Before the full development of the genital organs, the sexual tendencies are predominantly homosexual, although the influence of the preceding state (autosexuality) is still considerably in evidence, and there is also present the germ of the succeeding stage of heterosexuality (erotic desire toward members of the opposite sex). If the youth has been reared in a healthy, constructive environment, conducive to proper sublimation of his primitive sexual tendencies, and particularly if his libido is not excessive, he may scarcely be conscious of his homosexual impulses. On the other hand, if he is endowed with an usually strong hereditary sexual constitution, or if the repression and sublimation have been faulty in his upbringing, the homosexual tendencies may reflect themselves in various ways in his conscious attitudes.

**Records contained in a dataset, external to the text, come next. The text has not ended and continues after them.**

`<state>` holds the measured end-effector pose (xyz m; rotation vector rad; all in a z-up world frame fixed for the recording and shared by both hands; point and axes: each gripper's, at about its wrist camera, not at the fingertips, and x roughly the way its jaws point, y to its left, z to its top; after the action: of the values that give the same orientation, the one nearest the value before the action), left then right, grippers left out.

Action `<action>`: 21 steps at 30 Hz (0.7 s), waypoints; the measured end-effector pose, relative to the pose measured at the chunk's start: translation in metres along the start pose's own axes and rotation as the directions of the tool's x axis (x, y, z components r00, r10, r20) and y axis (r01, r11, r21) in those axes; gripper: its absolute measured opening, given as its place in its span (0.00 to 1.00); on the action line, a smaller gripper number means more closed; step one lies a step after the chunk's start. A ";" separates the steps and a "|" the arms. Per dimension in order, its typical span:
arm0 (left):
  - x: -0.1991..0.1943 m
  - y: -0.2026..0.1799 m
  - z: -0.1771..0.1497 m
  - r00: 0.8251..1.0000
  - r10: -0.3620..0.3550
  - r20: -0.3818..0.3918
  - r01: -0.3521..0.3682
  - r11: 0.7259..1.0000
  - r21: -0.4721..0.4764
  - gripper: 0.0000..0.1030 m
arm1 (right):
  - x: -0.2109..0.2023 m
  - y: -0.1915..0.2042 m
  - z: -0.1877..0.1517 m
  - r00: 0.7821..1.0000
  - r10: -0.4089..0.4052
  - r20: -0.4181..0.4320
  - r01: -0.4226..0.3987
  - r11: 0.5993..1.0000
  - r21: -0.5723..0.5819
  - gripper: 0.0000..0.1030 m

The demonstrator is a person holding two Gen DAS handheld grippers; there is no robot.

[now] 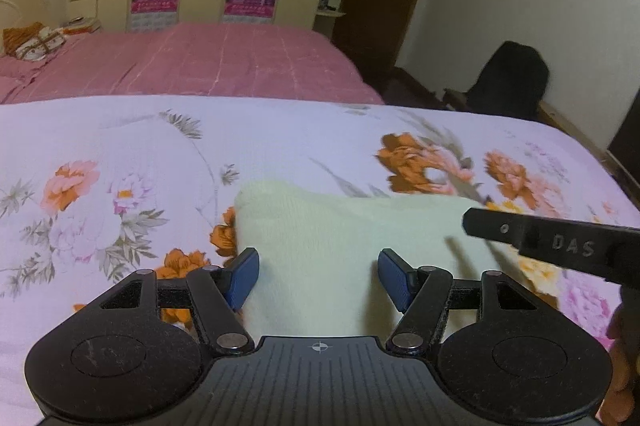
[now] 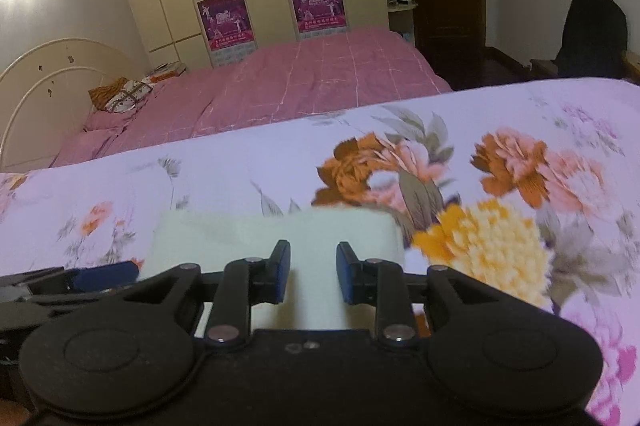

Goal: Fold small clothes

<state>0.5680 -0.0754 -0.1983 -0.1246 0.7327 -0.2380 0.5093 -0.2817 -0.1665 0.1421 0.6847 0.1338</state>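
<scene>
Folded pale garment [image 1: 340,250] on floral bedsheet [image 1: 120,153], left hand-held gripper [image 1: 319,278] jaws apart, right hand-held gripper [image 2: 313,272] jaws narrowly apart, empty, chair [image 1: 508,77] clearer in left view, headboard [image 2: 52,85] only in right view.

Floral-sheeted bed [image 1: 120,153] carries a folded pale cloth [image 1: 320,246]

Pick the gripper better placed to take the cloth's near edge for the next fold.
Probably the left gripper: its jaws stand wide over the pale cloth, nothing between the pads. The right gripper hovers over the cloth too, but with a narrower gap.
</scene>
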 end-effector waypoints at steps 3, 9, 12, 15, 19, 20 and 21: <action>0.016 0.010 0.003 0.999 0.004 -0.032 -0.006 0.999 -0.042 0.63 | 0.012 0.003 0.007 1.000 -0.006 -0.003 0.006 1.000 -0.012 0.25; 0.035 0.023 -0.003 0.998 -0.020 -0.061 0.012 0.992 -0.122 0.63 | 0.050 -0.007 -0.004 0.994 -0.069 -0.079 0.065 0.996 -0.061 0.24; 0.035 0.020 -0.004 0.998 -0.013 -0.057 0.007 0.995 -0.099 0.63 | 0.049 -0.013 -0.007 0.997 -0.051 -0.065 0.049 0.998 -0.028 0.25; 0.036 0.019 -0.004 0.998 -0.011 -0.058 0.005 0.995 -0.098 0.63 | 0.048 -0.011 -0.008 0.997 -0.056 -0.060 0.053 0.997 -0.048 0.25; 0.032 0.018 -0.003 0.998 -0.001 -0.058 -0.004 0.996 -0.089 0.64 | 0.046 -0.011 -0.008 0.997 -0.056 -0.060 0.054 0.998 -0.039 0.25; 0.032 0.017 -0.002 0.998 0.001 -0.059 -0.006 0.996 -0.088 0.64 | 0.045 -0.010 -0.007 0.996 -0.059 -0.062 0.057 0.998 -0.040 0.25; 0.030 0.016 -0.002 0.998 0.003 -0.060 -0.008 0.996 -0.087 0.64 | 0.046 -0.010 -0.006 0.996 -0.062 -0.064 0.059 0.997 -0.042 0.26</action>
<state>0.5913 -0.0678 -0.2225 -0.1996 0.8029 -0.2053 0.5414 -0.2829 -0.2006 0.0787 0.7503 0.0940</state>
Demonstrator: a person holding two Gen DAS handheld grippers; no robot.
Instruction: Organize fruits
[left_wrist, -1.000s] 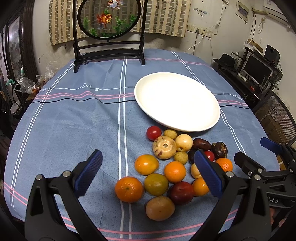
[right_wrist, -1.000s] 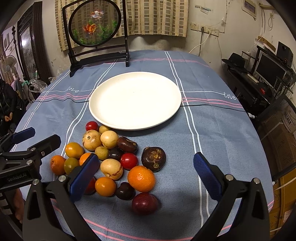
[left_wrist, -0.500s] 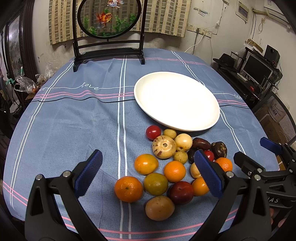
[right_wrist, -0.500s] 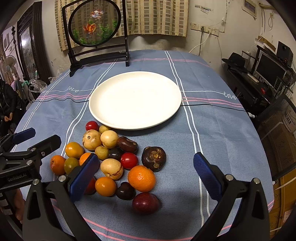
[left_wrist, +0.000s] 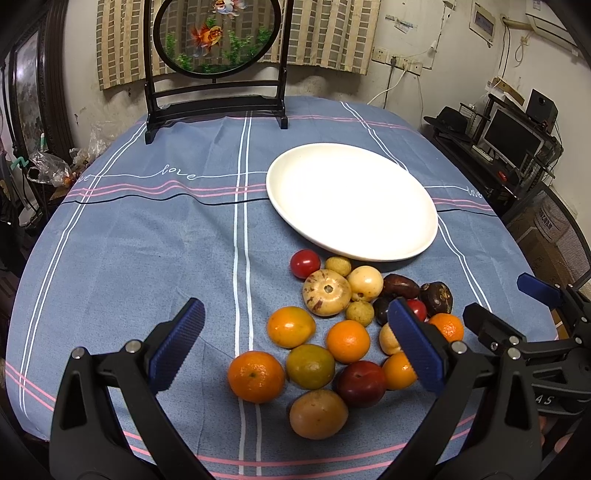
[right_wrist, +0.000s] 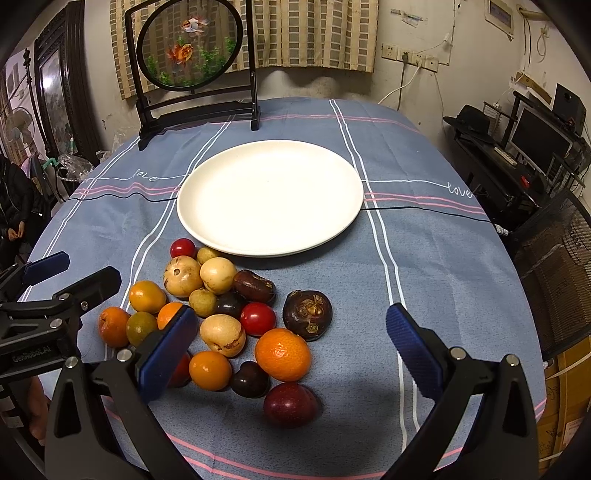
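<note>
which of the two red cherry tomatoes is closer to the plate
The cherry tomato at the pile's far left corner, just beside the plate rim. The other tomato sits mid-pile, beside the mangosteen.

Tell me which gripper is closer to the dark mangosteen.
Right. The right gripper hangs open with the mangosteen just ahead between its fingers; the left gripper, also open, sits across the fruit pile from it.

Round table (left_wrist: 147, 258) covered by a blue striped cloth; framed goldfish screen (left_wrist: 216, 37) set at its far edge; checked curtain (right_wrist: 314, 33) hung behind; computer desk (right_wrist: 517, 173) placed at right.
</note>
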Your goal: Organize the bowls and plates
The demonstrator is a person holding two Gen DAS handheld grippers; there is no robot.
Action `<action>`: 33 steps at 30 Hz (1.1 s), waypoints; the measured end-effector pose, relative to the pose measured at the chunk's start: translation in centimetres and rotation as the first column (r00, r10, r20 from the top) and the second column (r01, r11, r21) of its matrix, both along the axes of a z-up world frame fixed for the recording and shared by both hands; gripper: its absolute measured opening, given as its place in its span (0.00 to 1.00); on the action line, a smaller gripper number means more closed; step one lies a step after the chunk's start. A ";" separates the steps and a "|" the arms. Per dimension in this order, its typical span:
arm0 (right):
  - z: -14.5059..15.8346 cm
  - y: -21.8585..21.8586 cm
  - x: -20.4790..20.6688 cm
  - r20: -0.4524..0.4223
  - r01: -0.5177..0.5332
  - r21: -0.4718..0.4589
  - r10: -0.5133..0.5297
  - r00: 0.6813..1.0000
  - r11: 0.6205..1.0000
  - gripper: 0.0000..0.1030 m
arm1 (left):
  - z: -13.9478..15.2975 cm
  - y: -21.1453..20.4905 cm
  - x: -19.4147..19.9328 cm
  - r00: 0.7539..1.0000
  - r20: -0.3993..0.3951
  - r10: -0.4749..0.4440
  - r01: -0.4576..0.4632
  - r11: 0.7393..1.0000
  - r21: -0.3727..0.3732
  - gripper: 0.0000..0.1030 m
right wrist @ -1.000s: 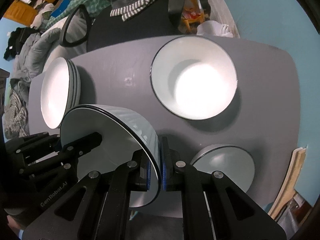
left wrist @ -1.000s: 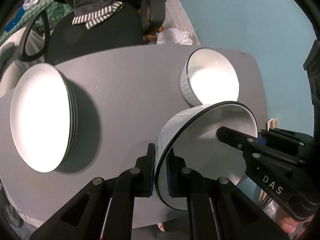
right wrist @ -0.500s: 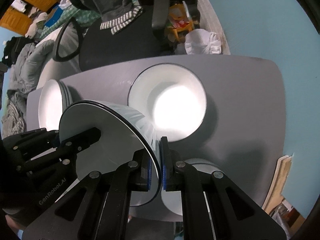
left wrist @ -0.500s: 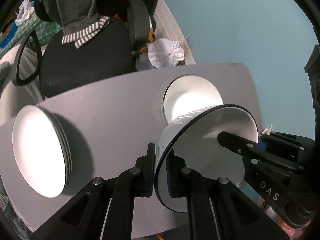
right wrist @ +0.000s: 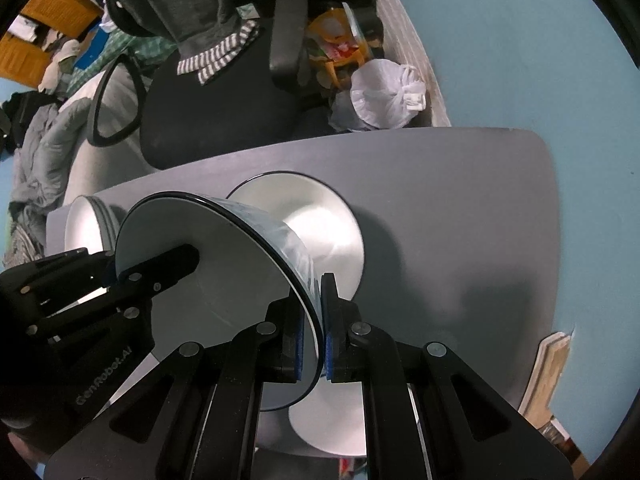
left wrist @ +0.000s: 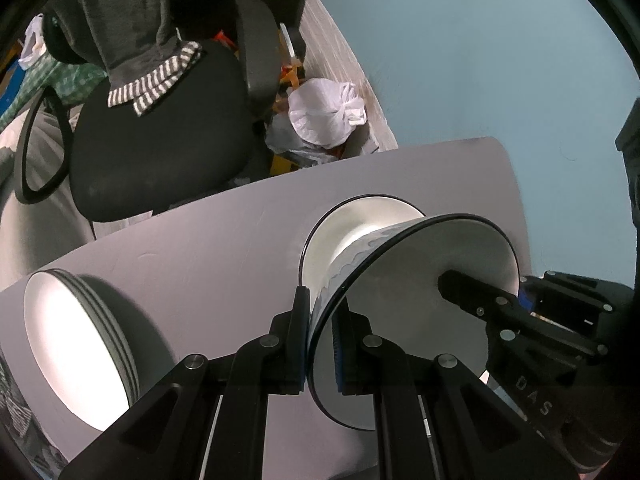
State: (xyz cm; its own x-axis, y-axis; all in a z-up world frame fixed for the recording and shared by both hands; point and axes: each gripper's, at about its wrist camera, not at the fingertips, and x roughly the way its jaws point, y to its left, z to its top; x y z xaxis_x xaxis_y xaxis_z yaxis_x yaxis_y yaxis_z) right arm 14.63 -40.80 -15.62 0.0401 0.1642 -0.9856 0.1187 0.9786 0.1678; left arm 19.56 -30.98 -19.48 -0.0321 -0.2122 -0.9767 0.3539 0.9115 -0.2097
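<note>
Carried bowl (left wrist: 408,280) now above table's bowl (left wrist: 360,224), rim clamped between both tools' pads.

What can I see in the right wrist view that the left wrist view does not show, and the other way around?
Only the right wrist view shows a third bowl low in the picture, partly hidden behind the fingers, and orange shelves at the top left. I find nothing of the task that only the left wrist view shows. Both share the held bowl, gripped on opposite sides of its rim by the left gripper and the right gripper, the empty bowl behind it, the stack of plates, the grey table and the black chair.
</note>
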 end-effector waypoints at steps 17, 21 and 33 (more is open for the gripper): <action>-2.5 -1.4 1.6 -0.057 0.019 0.026 -0.017 0.998 0.999 0.08 | -2.1 -1.3 0.7 0.999 -0.025 -0.033 0.034 0.998 0.056 0.09; -2.6 -1.5 1.7 -0.065 0.025 0.024 -0.024 0.998 0.999 0.08 | -2.1 -1.4 0.7 0.999 -0.016 -0.039 0.040 0.997 0.061 0.09; -1.9 -2.5 2.2 -0.070 0.056 0.004 -0.055 0.996 0.998 0.17 | -2.6 -1.1 0.7 0.999 -0.001 -0.052 0.051 0.994 0.098 0.16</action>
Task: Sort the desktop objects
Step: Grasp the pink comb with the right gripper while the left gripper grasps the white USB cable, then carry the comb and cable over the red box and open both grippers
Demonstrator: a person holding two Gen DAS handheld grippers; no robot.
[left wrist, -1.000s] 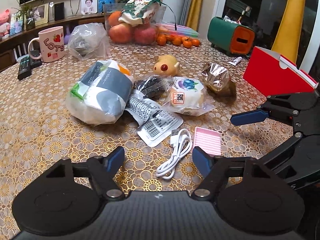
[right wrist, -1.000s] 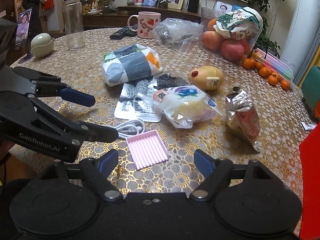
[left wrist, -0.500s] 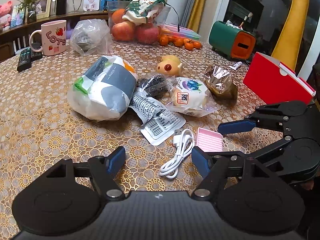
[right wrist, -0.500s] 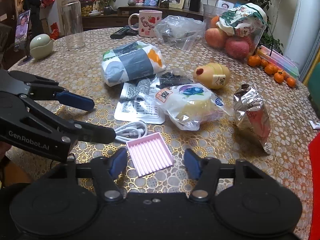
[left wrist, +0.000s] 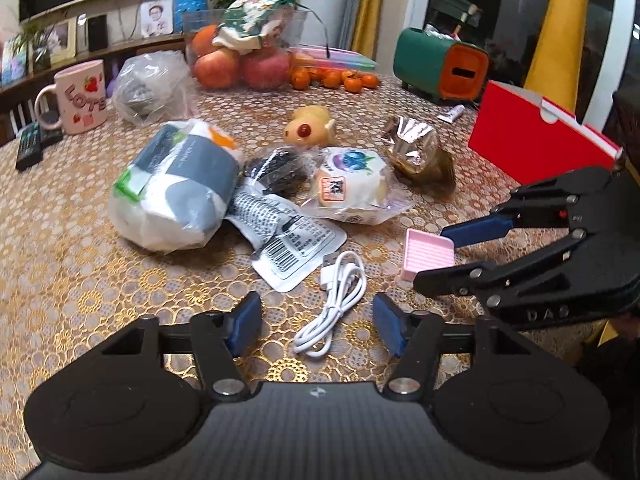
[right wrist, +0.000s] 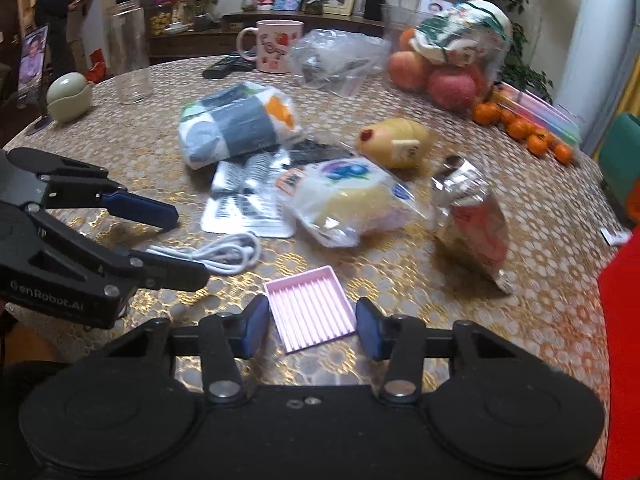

It will be understood that there is no abrupt line of demarcation between these stages of development. They overlap, and some of each of them, even the most primitive and infantile, are carried over in the unconscious mind throughout adult life. In the normal, well-adjusted adult, there are still rudiments of the previous stages of the emotional and affective life, just as the body contains vestiges of the bisexual organism, from which it evolved in the early period of intrauterine life.

It should be borne in mind that inversion is by no means synonymous with degeneracy.* It will, of course, be conceded that there are degenerate homosexuals, just as there are degenerate heterosexuals.

Prominent in the classification of adolescent homosexual attractions are the school-friendships of girls, which are known variously as “crushes,” “flames” and “raves.” Elaborate romances are sometimes bound up in these attachments, with their love at first sight, courtship, love letters, jealousy and other manifestations of erotic affection. Havelock Ellis states that while these alliances are sometimes sexual, they are often not so—but are full of “psychic erethism.”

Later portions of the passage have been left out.